- _TASK DESCRIPTION_
What you return should be every line below, word for word, and none of the images.

^^^^^^^^^^^^^^^^

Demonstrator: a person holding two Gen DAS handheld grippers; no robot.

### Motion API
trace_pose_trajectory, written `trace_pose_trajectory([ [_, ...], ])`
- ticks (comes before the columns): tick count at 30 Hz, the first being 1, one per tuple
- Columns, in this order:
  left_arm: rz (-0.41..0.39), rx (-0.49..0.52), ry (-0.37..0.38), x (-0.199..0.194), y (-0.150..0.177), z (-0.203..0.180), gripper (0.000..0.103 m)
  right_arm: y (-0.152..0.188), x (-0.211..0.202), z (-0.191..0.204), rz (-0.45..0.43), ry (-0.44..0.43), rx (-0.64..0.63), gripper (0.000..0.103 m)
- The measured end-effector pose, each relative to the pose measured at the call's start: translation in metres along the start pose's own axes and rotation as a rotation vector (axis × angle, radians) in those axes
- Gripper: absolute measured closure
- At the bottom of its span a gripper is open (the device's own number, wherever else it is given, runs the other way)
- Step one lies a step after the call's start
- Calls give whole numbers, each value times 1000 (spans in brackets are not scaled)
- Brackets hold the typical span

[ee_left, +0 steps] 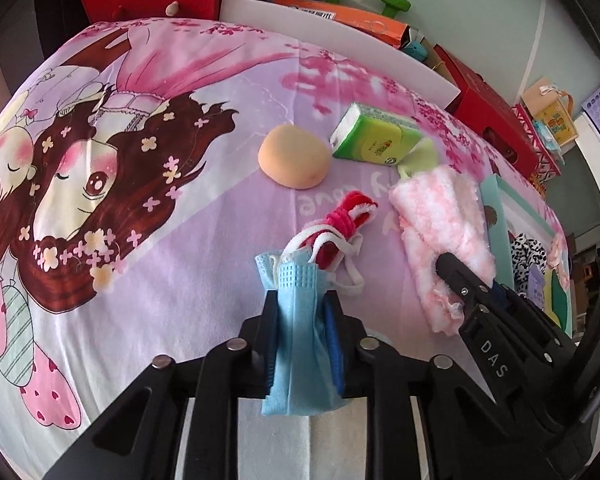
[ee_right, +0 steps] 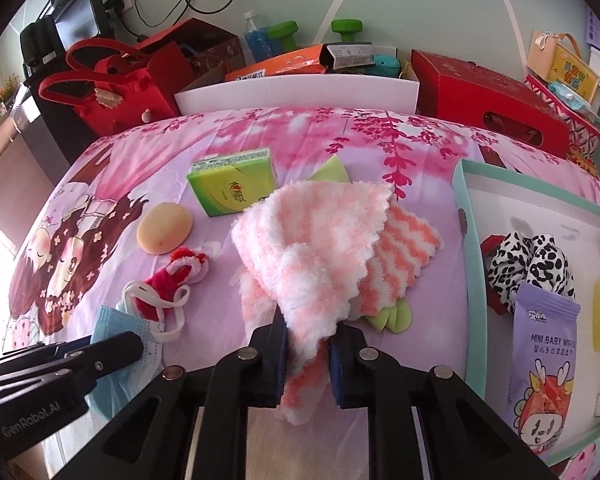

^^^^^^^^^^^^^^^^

- _YOUR SOLUTION_
Demonstrator: a person holding two Gen DAS handheld grippers; no robot.

### Motion API
trace_pose_trajectory, written `trace_pose_trajectory([ [_, ...], ])`
- ticks (comes before the columns): tick count at 30 Hz, the first being 1, one per tuple
- Columns, in this order:
  left_arm: rz (-0.41..0.39), rx (-0.49..0.52), ry (-0.37..0.38), x (-0.199..0.194), y (-0.150..0.177), z (-0.203..0.180), gripper (0.000..0.103 m)
  right_arm: y (-0.152..0.188), x (-0.211..0.202), z (-0.191..0.204), rz (-0.45..0.43), ry (-0.44..0.43), rx (-0.64..0.63), gripper (0.000..0.103 m)
- The measured end-effector pose, each relative to the pose measured at the call's start: translation in metres along the start pose's own axes and rotation as a rotation vector (axis × angle, radians) in those axes
- Gripper: absolute measured closure
- At the bottom of its span a gripper is open (the device's own number, wherever else it is given, runs the other way)
- Step one lies a step after the call's start
- Calls give whole numbers, each value times 1000 (spans in brackets are not scaled)
- Brackets hold the typical span

[ee_left, +0 steps] 
[ee_right, +0 steps] 

With this, the exercise has been completed.